With the pictures removed, the data below must be transcribed in full and exactly.
* * * * * * *
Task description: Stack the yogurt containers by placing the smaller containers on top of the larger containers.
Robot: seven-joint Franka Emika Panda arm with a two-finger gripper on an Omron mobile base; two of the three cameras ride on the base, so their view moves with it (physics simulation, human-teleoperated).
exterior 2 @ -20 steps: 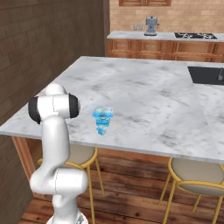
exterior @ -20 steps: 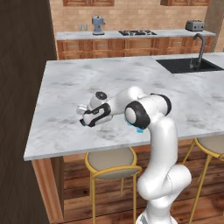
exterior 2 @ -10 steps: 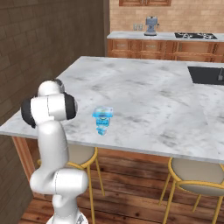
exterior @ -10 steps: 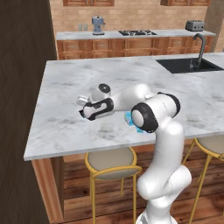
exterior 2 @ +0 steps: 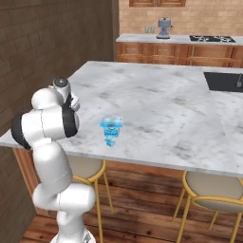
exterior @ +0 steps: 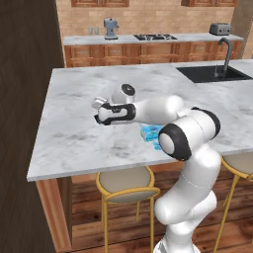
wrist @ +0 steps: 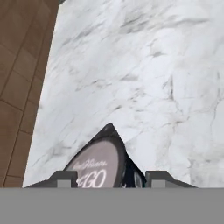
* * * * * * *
▶ _Expected answer_
Task description: Stack the yogurt containers by placing the smaller containers on top of the larger containers.
Robot: seven-joint Franka Emika Panda arm with a two-finger gripper on an Omron mobile base; two of the three cameras ride on the base, so their view moves with it (physics simulation, human-teleoperated).
exterior 2 @ -20 steps: 
exterior @ -20 steps: 
exterior 2 @ -10 steps: 
exterior @ -10 steps: 
exterior 2 @ +0 steps: 
exterior @ +0 steps: 
wrist @ +0 steps: 

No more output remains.